Em relação ao exame de toque feito em pacientes homens, a explicação da ABRAN é semelhante.

“O ideal encaminhar para um proctologista, que tem experiência, ou para o médico tem experiência para toque retal, para fazer um diagnóstico de alterações de próstata, observar as alterações que surgiram numa biópsia, exames laboratoriais”, afirmou o secretário-geral da Associação Brasileira de Nutrologia, José Ernesto dos Santos.

Em outro trecho, a juíza pergunta se o médico Abib Maldaun Neto informava as pacientes sobre o que se tratava exatamente o exame:

  • Juíza: Então, previamente, o senhor informava que o senhor ia fazer um exame ginecológico e explicava o motivo pelo qual estaria fazendo esse exame?
  • Abib: Exatamente, doutora, pelos medicamentos que elas estavam tomando.
  • Juíza: Em algum desses exames, alguma paciente, qualquer paciente, já que o senhor não se recorda de todas elas, o senhor manipulou o clitóris, pediu pra deixar manipular pra ver se ia ter lubrificação?
  • Abib: É assim, doutora, pra ver o clitóris, realmente é preciso colocar a mão no clitóris. Eu cheguei a colocar, e cheguei a introduzir, em algumas pacientes, os dedos pra ver se tinha lubrificação no próprio clitóris, isso não é usual.
  • Juíza: O senhor colocou a mão no clitóris pra ver o tamanho, é isso? Pra perceber o tamanho.
  • Abib: Exatamente! E se estava realmente tão turgido quanto elas relatavam que estava.
  • Juíza: E a introdução do dedo era pra ver a…
  • Abib: Se havia lubrificação ou não.

Abib Maldaun Neto nega, em diversas vezes no depoimento, que teve curiosidades ou prazeres sexuais nos exames. E que sempre teve autorização das pacientes.
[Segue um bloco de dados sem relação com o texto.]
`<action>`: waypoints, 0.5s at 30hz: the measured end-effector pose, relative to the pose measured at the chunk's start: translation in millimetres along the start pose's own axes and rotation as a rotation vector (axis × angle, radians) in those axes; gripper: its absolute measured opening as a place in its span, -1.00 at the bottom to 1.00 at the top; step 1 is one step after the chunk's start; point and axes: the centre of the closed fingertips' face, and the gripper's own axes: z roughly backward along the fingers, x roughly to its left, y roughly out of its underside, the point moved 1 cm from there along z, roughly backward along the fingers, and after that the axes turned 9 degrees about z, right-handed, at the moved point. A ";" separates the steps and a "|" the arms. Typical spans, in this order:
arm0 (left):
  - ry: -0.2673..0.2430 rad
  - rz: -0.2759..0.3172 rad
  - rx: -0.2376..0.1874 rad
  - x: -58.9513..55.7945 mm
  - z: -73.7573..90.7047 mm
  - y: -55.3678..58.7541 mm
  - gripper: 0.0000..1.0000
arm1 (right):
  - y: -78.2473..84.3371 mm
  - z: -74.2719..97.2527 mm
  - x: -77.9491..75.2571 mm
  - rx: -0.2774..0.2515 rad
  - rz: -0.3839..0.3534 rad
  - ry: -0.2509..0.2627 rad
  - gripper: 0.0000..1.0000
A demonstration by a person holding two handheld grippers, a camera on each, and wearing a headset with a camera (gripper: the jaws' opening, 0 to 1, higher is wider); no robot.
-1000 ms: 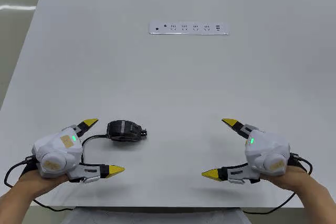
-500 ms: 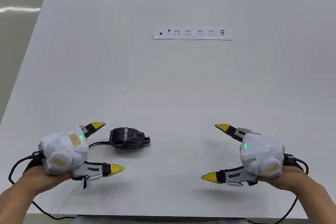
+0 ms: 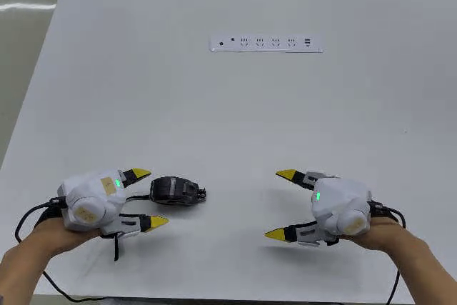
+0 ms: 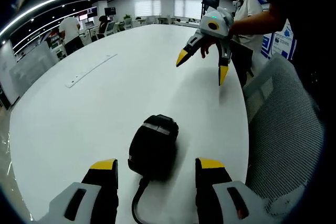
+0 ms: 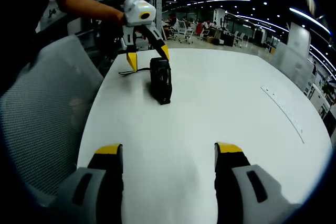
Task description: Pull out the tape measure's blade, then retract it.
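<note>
Head view: white counter (image 3: 214, 119), white power strip (image 3: 265, 43) at the far side. Over the last second my left fingers (image 3: 140, 173) have closed in on the black tape measure case (image 3: 177, 191) and narrowed slightly. They're still open and empty, yellow tips just at its near end. Right fingers (image 3: 287, 174) are wide open and empty; they drifted inward but sit well apart from it. Case lies flat, blade in. Looks like pre-grasp: left clamps, right takes the blade. Black cord (image 4: 137, 198) trails back between my left fingers.
</note>
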 end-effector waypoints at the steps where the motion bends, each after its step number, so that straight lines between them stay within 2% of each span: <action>1: 0.004 -0.009 0.013 0.7 -0.5 1.3 0.05 | -1.3 -2.7 0.1 0.000 0.008 -0.007 0.33; 7: 0.018 -0.049 0.047 5.3 -4.8 0.2 -0.12 | -7.9 -17.8 -0.8 -0.003 0.017 -0.041 0.21; 15: 0.048 -0.087 0.091 6.9 -11.1 -0.6 -0.25 | -21.0 -41.1 -3.7 -0.021 0.037 -0.076 0.08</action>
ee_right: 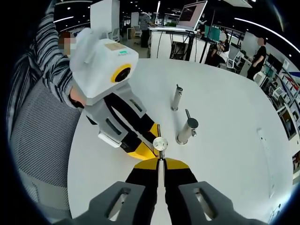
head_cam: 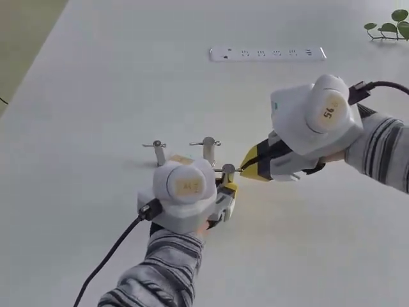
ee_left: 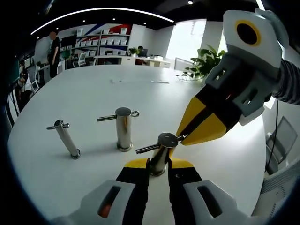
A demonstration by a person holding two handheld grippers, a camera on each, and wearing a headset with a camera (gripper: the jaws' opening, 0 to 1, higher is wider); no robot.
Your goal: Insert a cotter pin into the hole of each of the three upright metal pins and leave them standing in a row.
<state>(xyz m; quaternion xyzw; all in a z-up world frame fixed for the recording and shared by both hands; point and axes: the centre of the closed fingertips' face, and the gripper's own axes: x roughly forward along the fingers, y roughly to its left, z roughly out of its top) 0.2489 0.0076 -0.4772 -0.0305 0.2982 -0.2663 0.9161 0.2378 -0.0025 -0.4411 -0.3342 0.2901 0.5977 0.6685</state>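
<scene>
Left gripper view: left tongs (ee_left: 159, 165) hold metal pin (ee_left: 162, 149), right tongs (ee_left: 181, 137) seemingly cotter pin (ee_left: 147, 149).

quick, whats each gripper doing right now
left gripper: shut on the nearest pin
right gripper: shut on a cotter pin that sits in that pin's hole

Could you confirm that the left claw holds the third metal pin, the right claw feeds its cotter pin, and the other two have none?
No: in the left gripper view, the middle pin and far pin each carry a cotter pin. The left claw holds the third metal pin; the right claw feeds its cotter pin.
</scene>
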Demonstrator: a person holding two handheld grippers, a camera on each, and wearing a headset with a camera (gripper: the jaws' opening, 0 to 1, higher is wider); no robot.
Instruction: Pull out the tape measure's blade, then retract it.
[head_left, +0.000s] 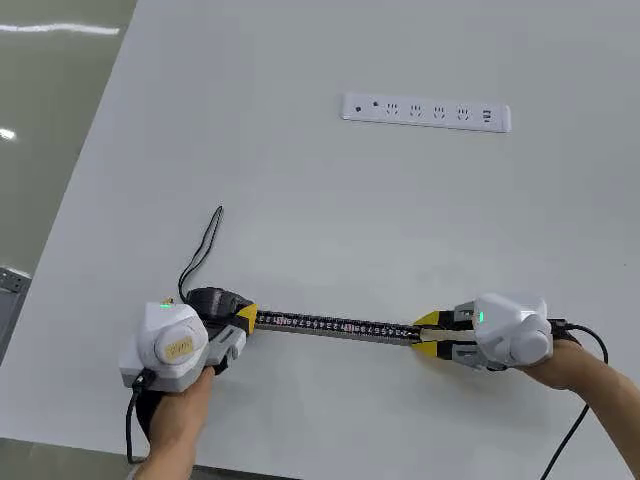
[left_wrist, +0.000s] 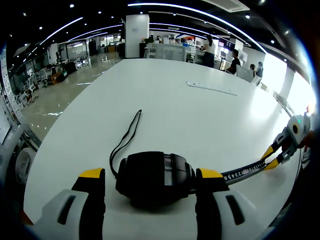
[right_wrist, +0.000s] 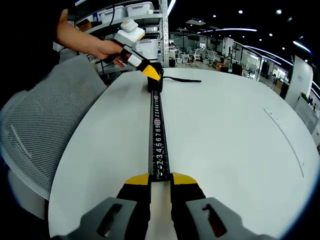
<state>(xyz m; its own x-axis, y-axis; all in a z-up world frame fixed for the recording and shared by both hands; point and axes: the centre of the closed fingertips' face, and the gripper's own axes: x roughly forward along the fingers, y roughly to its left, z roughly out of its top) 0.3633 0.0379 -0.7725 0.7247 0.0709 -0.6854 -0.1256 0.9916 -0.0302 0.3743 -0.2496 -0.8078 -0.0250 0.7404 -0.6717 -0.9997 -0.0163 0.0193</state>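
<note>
1. Currently, the tape measure (head_left: 215, 303) (left_wrist: 155, 177) (right_wrist: 155, 82): black case, resting on the white desk (head_left: 300, 200) near its front edge, at the person's left.
2. Left hand-held gripper (head_left: 232, 318) (left_wrist: 151, 175) (right_wrist: 150, 72): yellow-tipped jaws clamped on the case, one on each side; held from below by the left hand (head_left: 175, 410).
3. Blade (head_left: 335, 326) (left_wrist: 245, 171) (right_wrist: 158, 140): drawn out of the case, running straight and low over the desk towards the right, printed numbers facing up.
4. Right hand-held gripper (head_left: 425, 334) (left_wrist: 272, 157) (right_wrist: 160, 179): yellow-tipped jaws pinched together on the free end of the blade; held by the right hand (head_left: 560, 365).
5. Strap (head_left: 200, 255) (left_wrist: 127, 135) (right_wrist: 182, 79): thin black loop lying on the desk, leading from the case away from the person.
6. Power strip (head_left: 425, 111) (left_wrist: 211, 88): white, flat on the desk, well apart from the tape measure, on the far side.
7. Mesh chair back (right_wrist: 45, 125): grey, just beside the desk edge in the right gripper view.
</note>
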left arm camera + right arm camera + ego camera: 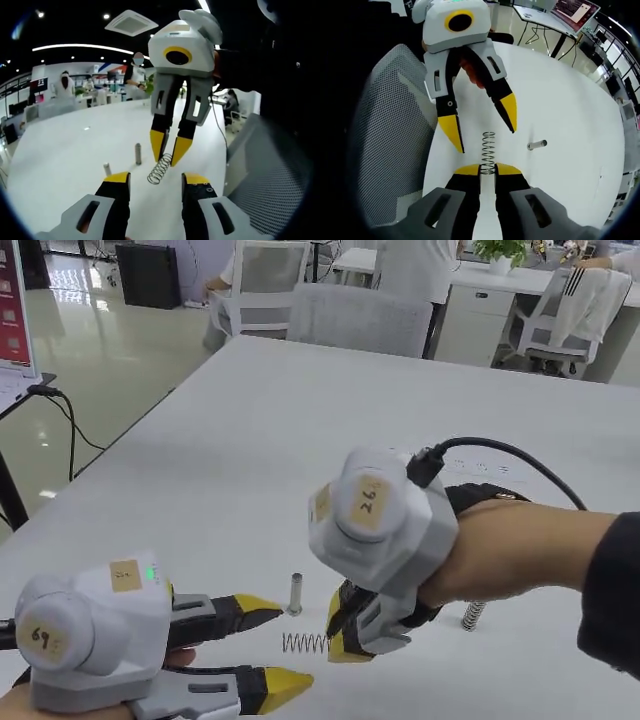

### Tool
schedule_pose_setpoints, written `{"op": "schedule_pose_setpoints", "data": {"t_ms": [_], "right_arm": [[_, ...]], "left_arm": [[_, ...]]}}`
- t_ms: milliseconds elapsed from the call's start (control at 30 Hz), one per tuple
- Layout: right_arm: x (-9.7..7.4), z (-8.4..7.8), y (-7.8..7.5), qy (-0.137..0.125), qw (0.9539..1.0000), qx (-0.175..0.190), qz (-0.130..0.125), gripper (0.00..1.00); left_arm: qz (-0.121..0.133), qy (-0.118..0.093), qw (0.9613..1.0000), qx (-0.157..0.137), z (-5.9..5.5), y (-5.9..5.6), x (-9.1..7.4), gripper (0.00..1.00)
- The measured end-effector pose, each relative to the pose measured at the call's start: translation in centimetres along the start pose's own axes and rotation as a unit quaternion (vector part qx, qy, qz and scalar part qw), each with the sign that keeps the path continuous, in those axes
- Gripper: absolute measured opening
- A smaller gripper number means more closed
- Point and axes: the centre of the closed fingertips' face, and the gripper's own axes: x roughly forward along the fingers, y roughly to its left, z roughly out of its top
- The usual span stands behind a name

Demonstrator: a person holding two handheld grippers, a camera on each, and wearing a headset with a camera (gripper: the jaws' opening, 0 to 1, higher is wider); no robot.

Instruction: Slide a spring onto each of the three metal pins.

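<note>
Head view first: the left gripper [287, 647] sits at 7 o'clock with its yellow-tipped jaws spread wide, clasping nothing. The right gripper [340, 638] reaches in from 3 o'clock, jaws pinched on one end of the spring [305, 643]. The spring's free end points to 9 o'clock, toward the left gripper's gap. A pin [295, 593] stands upright on the white table [200, 460] at 12 o'clock of the spring, near it but apart. A second spring [472, 615] lies at 3 o'clock of the right gripper, partly hidden under the person's hand [500, 550].

Over to the left gripper view: its own left gripper [157, 178] rises from 6 o'clock, jaws parted and empty. The right gripper [170, 149] drops in from 12 o'clock, tips clamped on the upper end of the spring [160, 170], which slants down toward 7 o'clock. The pin [138, 153] stands at 10 o'clock of the spring, and a second pin [107, 169] stands further out toward 9 o'clock.

Now the right gripper view: the right gripper [488, 170] at 6 o'clock has the near end of the spring [488, 147] nipped between its tips. The coil runs straight to 12 o'clock, its far end reaching the space between the splayed jaws of the left gripper [485, 129]. The pin [537, 145] sits at 3 o'clock of the spring, clear of it. A mesh chair [390, 125] curves along 9 o'clock.
</note>
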Motion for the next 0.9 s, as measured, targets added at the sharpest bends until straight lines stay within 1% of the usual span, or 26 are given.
{"op": "schedule_pose_setpoints", "data": {"t_ms": [233,433,733,900], "right_arm": [[-0.1,0.1,0.4,0.000,0.9999,-0.010,0.006,0.07],[-0.1,0.0,0.7,0.003,0.9997,-0.019,0.011,0.07],[-0.1,0.0,1.1,0.002,0.9992,-0.034,0.021,0.07],[-0.1,-0.1,1.2,0.001,0.9989,-0.040,0.025,0.07]], "left_arm": [[-0.009,-0.001,1.0000,0.004,0.1,-0.5,0.0,0.28],[-0.020,-0.001,0.9998,0.008,0.1,-0.9,0.1,0.19],[-0.031,0.001,0.9995,0.007,-0.2,-1.3,0.3,0.14],[-0.036,0.002,0.9993,0.008,-0.2,-1.4,0.4,0.09]]}}
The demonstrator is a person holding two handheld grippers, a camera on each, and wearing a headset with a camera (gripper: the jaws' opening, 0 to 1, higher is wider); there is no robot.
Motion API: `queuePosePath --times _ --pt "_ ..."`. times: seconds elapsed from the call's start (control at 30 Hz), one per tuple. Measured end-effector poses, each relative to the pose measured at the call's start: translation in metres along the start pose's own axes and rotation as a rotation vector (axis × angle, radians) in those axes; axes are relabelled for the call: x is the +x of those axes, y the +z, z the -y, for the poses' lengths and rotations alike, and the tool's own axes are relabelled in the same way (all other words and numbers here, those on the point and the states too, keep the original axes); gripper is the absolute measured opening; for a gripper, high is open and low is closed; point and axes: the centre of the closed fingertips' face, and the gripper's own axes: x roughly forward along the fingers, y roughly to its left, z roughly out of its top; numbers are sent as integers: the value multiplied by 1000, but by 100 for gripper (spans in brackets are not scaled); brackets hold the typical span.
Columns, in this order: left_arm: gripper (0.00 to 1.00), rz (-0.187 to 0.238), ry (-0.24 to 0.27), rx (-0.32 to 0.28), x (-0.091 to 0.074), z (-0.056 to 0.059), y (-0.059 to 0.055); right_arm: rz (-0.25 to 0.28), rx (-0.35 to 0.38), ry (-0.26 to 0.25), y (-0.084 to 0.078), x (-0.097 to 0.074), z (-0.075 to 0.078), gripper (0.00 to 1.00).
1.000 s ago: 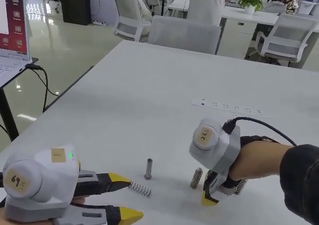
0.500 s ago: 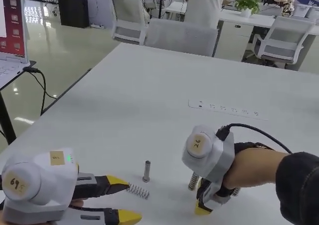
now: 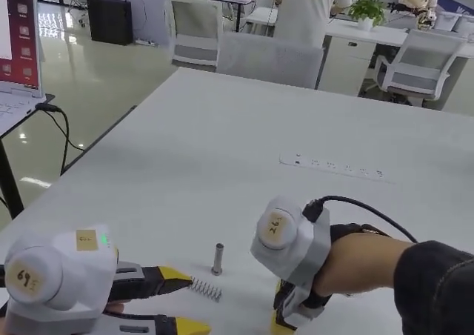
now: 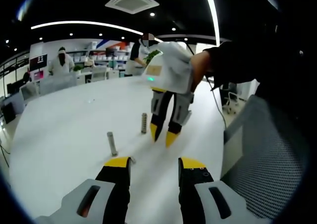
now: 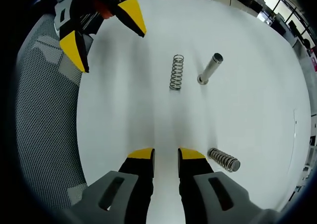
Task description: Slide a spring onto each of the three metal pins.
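Left hand-held gripper (image 3: 185, 300) is sitting low at the near-left corner of the white worktop (image 3: 222, 150), jaws pointing right. In the left gripper view I am seeing its two yellow-tipped jaws standing well apart, with nothing between them.

Loose spring (image 3: 205, 288) is lying flat on the worktop. One end is lying just beside the tip of the farther left jaw; I cannot tell whether they are touching. In the right gripper view the spring is lying clear of both left jaw tips.

Bare pin (image 3: 218, 259) is standing upright just beyond the loose spring, apart from it, with no spring on it.

Right hand-held gripper (image 3: 280, 319) is pointing down at the worktop to the right of the bare pin. A hand is wrapping its body and a black cable is running off behind it. In the right gripper view its jaws are standing parallel with only a narrow slit between them, gripping nothing. The tips are hanging close over the surface; I cannot tell about contact.

Sprung pin (image 5: 224, 159), already wearing a spring, is standing just beside the right jaw tip. In the left gripper view a sprung pin is showing close beside the right hand-held gripper's jaws.

Further back, a power strip (image 3: 333, 167) is sitting in the worktop. A laptop (image 3: 15, 53) is standing at far left, and office chairs (image 3: 270, 53) are lining the far edge.
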Motion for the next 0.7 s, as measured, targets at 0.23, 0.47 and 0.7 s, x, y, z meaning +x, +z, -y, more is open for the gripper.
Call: queuePosePath --times 0.23,0.47,0.7 --pt "32 0 -1 0 0 0 0 19 -22 -2 17 0 -1 16" --pt "32 2 0 -2 0 0 0 36 -49 -12 36 -1 5 16" --pt "32 5 2 -4 0 -1 1 54 -72 -25 55 1 10 16"
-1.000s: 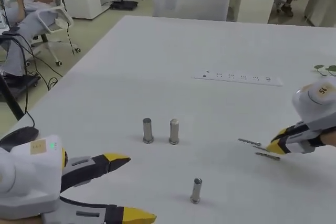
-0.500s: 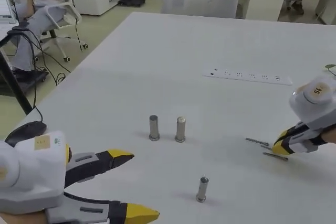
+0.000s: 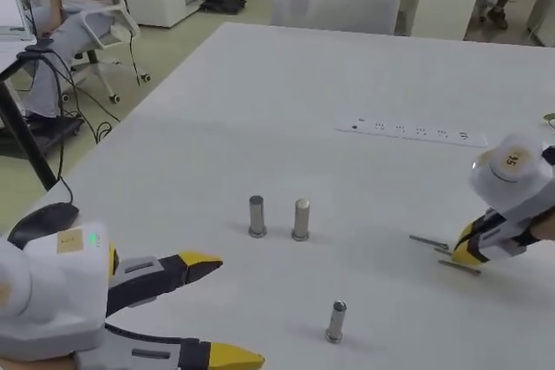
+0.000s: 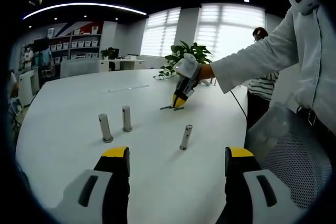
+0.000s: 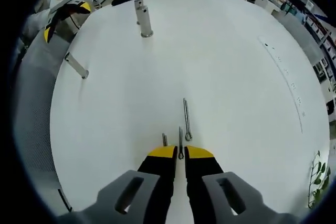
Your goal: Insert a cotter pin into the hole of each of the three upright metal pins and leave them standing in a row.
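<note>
Three upright metal pins stand on the white table: two side by side and one alone nearer me. My left gripper hovers open at the near left, with nothing between its yellow tips. In the left gripper view the pins stand ahead. At the right, my right gripper rests low on the table among the cotter pins. In its own view the right gripper is shut on one cotter pin. A second cotter pin lies ahead, and a third lies just left.
A white power strip lies across the table beyond the pins. A grey chair stands at the far edge. A person sits on an office chair at the far left. Bare tabletop separates the lone pin from the cotter pins.
The head camera has shifted a little. The right gripper's body has tipped slightly while its tips stay at the cotter pins. The left gripper and metal pins have not moved.
</note>
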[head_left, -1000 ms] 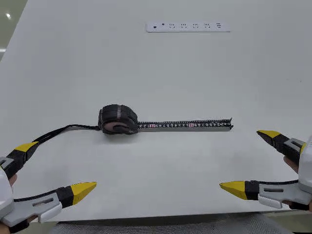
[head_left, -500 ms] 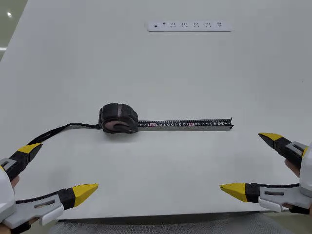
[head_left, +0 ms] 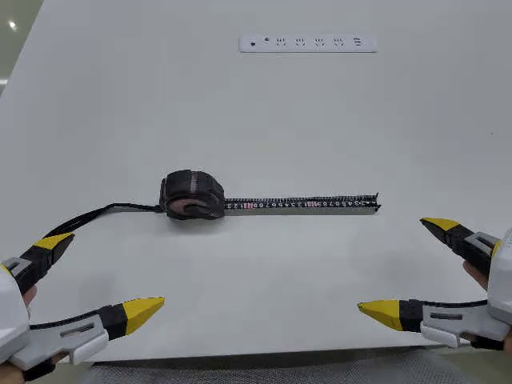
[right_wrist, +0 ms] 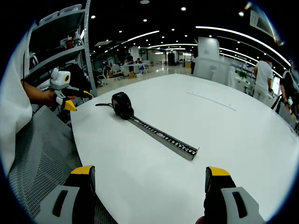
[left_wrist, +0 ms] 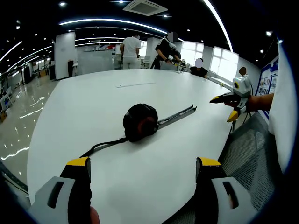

“Jamais, em tempo algum, doutora, eu fiz esse exame com lascívia, com interesse sexual na paciente. (…) Era um exame de 30 segundos. (…) Sempre teve anuência, doutora, sempre teve porque nunca foi nada visando… desculpa o português chulo… sacanagem com ninguém, eram pacientes que eu sempre tratei como relação médico-paciente, era pro bem estar delas, ou eu trocava totalmente o hormônio, eu tirava totalmente o hormônio, diminuía a dose do hormônio, mas eu precisava ter um parâmetro”.

Por diversas vezes, o médico também reiterou que sempre esteve acompanhado de enfermeiras. Essa versão é negada por todas as vítimas e testemunhas de acusação ouvidas no processo. Segundo elas, no momento em que o médico pediu para que tirassem a roupa ou baixassem a calça e ficassem sem calcinha, não havia nenhum outro funcionário na sala.

Abib Maldaun Neto já havia sido condenado pelo Tribunal de Justiça de São Paulo por violação sexual mediante fraude em regime semi-aberto, mas respondia em liberdade. Em julho de 2018, a decisão em relação ao abuso de uma paciente em 2014 foi dada em primeira instância. A defesa do médico recorreu e a condenação em segunda instância ocorreu em 30 de julho de 2020.

Esse é o segundo processo ao qual o médico é condenado por violação sexual mediante fraude. Ele já havia sido condenado em segunda instância pelo Tribunal de Justiça de São Paulo (TJ-SP) pelo caso de uma ex-paciente.